**WHAT IS EXPECTED:**
Return each line of the data that follows exactly as it reads.

**GIVEN ENTRIES:**
────

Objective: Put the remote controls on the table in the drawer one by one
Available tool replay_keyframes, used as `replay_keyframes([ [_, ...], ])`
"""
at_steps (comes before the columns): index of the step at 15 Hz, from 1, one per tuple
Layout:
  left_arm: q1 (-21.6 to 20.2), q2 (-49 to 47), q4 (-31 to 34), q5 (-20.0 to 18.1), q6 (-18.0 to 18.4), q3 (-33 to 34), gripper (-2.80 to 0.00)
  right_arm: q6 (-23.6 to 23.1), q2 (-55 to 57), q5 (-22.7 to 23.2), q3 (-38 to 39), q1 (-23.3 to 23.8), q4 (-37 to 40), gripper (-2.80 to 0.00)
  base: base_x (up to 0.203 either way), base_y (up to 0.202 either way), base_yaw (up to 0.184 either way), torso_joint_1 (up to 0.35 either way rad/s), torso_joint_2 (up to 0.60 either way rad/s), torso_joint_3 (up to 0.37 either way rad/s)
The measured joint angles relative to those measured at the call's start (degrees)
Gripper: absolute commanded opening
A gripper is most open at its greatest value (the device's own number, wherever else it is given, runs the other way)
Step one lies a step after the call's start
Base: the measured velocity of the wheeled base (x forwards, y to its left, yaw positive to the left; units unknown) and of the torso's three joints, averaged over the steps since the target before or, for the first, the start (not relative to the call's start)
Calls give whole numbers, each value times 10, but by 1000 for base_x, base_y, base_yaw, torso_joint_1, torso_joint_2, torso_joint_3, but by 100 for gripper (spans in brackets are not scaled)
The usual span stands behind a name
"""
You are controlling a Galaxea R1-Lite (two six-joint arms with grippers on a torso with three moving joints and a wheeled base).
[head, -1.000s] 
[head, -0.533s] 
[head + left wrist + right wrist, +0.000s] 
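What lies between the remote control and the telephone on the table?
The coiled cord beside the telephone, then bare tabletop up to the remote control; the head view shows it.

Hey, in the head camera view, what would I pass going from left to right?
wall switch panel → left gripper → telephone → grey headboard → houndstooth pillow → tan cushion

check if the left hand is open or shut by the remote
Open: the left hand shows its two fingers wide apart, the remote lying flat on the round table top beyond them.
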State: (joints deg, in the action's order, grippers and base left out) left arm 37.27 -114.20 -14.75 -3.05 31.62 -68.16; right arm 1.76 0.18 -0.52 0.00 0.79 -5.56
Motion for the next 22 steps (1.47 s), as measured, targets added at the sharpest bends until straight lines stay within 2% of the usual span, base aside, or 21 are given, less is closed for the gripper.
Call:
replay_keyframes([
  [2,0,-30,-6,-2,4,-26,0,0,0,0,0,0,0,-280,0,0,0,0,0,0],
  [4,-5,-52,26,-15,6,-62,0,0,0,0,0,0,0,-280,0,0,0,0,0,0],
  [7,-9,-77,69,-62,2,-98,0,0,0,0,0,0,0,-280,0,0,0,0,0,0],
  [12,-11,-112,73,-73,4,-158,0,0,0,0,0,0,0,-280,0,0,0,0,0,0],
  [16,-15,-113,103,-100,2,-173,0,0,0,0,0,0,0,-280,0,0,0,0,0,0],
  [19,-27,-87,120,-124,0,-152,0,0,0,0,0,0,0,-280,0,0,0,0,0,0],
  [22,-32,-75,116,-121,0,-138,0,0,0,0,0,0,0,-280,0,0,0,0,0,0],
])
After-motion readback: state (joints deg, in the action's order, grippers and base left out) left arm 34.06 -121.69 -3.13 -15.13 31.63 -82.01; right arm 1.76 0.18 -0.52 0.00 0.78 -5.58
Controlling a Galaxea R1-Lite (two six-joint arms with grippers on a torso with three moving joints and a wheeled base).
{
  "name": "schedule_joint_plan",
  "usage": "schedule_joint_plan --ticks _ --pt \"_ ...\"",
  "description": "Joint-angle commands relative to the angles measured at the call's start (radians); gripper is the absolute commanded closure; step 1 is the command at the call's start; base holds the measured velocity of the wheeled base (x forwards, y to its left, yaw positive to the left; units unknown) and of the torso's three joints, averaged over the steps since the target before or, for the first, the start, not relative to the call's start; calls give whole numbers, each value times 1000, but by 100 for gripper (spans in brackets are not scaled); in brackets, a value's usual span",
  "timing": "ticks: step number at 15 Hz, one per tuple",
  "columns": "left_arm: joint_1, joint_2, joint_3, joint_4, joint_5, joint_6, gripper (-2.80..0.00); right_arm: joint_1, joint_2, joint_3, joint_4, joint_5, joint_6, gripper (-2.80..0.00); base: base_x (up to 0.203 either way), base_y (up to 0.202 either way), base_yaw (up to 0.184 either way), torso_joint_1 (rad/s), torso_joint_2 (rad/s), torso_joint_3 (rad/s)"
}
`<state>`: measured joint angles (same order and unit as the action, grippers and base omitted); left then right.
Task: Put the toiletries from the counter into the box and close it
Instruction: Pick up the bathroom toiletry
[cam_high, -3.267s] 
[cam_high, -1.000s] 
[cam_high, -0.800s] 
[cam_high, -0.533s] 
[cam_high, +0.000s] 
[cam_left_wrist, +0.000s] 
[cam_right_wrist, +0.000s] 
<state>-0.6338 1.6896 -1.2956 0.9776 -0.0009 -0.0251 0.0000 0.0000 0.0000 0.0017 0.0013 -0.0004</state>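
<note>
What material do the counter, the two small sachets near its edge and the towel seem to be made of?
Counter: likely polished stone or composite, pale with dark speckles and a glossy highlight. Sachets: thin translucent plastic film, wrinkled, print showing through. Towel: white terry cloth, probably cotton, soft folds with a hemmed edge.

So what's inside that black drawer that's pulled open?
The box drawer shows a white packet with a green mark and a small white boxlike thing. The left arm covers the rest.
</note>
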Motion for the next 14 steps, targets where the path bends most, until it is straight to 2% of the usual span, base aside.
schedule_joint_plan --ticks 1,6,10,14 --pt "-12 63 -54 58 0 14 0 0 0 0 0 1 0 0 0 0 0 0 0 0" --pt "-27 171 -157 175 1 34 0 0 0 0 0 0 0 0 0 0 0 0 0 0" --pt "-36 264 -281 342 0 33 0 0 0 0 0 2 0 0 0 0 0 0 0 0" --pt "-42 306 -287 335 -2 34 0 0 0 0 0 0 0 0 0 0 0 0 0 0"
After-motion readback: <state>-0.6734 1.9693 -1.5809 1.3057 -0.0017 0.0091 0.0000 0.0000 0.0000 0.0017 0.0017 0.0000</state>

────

**TASK SOLUTION:**
Objective: Put the remote controls on the table in the drawer one by one
Available tool replay_keyframes, used as `replay_keyframes([ [_, ...], ])`
"""
at_steps (comes before the columns): index of the step at 15 Hz, from 1, one per tuple
Layout:
  left_arm: q1 (-21.6 to 20.2), q2 (-49 to 47), q4 (-31 to 34), q5 (-20.0 to 18.1), q6 (-18.0 to 18.4), q3 (-33 to 34), gripper (-2.80 to 0.00)
  right_arm: q6 (-23.6 to 23.1), q2 (-55 to 57), q5 (-22.7 to 23.2), q3 (-38 to 39), q1 (-23.3 to 23.8), q4 (-37 to 40), gripper (-2.80 to 0.00)
  base: base_x (up to 0.203 either way), base_y (up to 0.202 either way), base_yaw (up to 0.184 either way), torso_joint_1 (up to 0.35 either way rad/s), torso_joint_2 (up to 0.60 either way rad/s), torso_joint_3 (up to 0.37 either way rad/s)
The measured joint angles relative to those measured at the call's start (degrees)
Gripper: absolute commanded opening
A gripper is most open at its greatest value (the device's own number, wherever else it is given, runs the other way)
Step one lies a step after the call's start
Base: the measured velocity of the wheeled base (x forwards, y to its left, yaw positive to the left; units unknown) and of the torso's three joints, averaged over the steps since the target before or, for the first, the start (not relative to the call's start)
Calls give whole numbers, each value times 10, but by 1000 for base_x, base_y, base_yaw, torso_joint_1, torso_joint_2, torso_joint_3, but by 100 for gripper (spans in brackets are not scaled)
The usual span stands behind a name
"""
You are controlling a Galaxea R1-Lite (two six-joint arms with grippers on a torso with three moving joints and a wheeled base).
[head, -1.000s] 
[head, -0.533s] 
[head + left wrist + right wrist, +0.000s] 
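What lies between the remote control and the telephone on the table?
The coiled cord beside the telephone, then bare tabletop up to the remote control; the head view shows it.

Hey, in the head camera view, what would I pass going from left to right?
wall switch panel → left gripper → telephone → grey headboard → houndstooth pillow → tan cushion

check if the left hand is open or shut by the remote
Open: the left hand shows its two fingers wide apart, the remote lying flat on the round table top beyond them.
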State: (joints deg, in the action's order, grippers and base left out) left arm 37.27 -114.20 -14.75 -3.05 31.62 -68.16; right arm 1.76 0.18 -0.52 0.00 0.79 -5.56
Motion for the next 22 steps (1.47 s), as measured, targets added at the sharpest bends until straight lines stay within 2% of the usual span, base aside, or 21 are given, less is closed for the gripper.
Call:
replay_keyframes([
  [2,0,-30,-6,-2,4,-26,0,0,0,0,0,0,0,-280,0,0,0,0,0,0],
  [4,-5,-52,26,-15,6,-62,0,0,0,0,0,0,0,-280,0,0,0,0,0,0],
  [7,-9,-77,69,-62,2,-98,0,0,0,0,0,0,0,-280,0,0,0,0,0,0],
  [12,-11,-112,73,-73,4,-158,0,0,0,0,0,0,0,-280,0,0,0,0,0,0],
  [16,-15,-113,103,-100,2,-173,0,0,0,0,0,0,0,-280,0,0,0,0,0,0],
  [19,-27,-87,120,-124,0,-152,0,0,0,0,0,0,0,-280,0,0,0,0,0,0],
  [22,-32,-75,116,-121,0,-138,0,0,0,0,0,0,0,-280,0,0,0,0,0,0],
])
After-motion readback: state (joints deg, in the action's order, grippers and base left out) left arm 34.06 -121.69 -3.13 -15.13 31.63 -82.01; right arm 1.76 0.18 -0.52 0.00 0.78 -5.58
Controlling a Galaxea R1-Lite (two six-joint arms with grippers on a torso with three moving joints and a wheeled base).
{
  "name": "schedule_joint_plan",
  "usage": "schedule_joint_plan --ticks _ --pt \"_ ...\"",
  "description": "Joint-angle commands relative to the angles measured at the call's start (radians); gripper is the absolute commanded closure; step 1 is the command at the call's start; base holds the measured velocity of the wheeled base (x forwards, y to its left, yaw positive to the left; units unknown) and of the torso's three joints, averaged over the steps since the target before or, for the first, the start, not relative to the call's start; calls give whole numbers, each value times 1000, but by 100 for gripper (spans in brackets are not scaled); in brackets, a value's usual span",
  "timing": "ticks: step number at 15 Hz, one per tuple",
  "columns": "left_arm: joint_1, joint_2, joint_3, joint_4, joint_5, joint_6, gripper (-2.80..0.00); right_arm: joint_1, joint_2, joint_3, joint_4, joint_5, joint_6, gripper (-2.80..0.00); base: base_x (up to 0.203 either way), base_y (up to 0.202 either way), base_yaw (up to 0.184 either way), torso_joint_1 (rad/s), torso_joint_2 (rad/s), torso_joint_3 (rad/s)"
}
`<state>`: measured joint angles (same order and unit as the action, grippers and base omitted); left then right.
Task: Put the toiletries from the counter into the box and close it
Instruction: Pick up the bathroom toiletry
[cam_high, -3.267s] 
[cam_high, -1.000s] 
[cam_high, -0.800s] 
[cam_high, -0.533s] 
[cam_high, +0.000s] 
[cam_left_wrist, +0.000s] 
[cam_right_wrist, +0.000s] 
<state>-0.6338 1.6896 -1.2956 0.9776 -0.0009 -0.0251 0.0000 0.0000 0.0000 0.0017 0.0013 -0.0004</state>
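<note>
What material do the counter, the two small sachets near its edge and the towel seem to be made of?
Counter: likely polished stone or composite, pale with dark speckles and a glossy highlight. Sachets: thin translucent plastic film, wrinkled, print showing through. Towel: white terry cloth, probably cotton, soft folds with a hemmed edge.

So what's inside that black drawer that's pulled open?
The box drawer shows a white packet with a green mark and a small white boxlike thing. The left arm covers the rest.
</note>
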Motion for the next 14 steps, targets where the path bends most, until it is straight to 2% of the usual span, base aside.
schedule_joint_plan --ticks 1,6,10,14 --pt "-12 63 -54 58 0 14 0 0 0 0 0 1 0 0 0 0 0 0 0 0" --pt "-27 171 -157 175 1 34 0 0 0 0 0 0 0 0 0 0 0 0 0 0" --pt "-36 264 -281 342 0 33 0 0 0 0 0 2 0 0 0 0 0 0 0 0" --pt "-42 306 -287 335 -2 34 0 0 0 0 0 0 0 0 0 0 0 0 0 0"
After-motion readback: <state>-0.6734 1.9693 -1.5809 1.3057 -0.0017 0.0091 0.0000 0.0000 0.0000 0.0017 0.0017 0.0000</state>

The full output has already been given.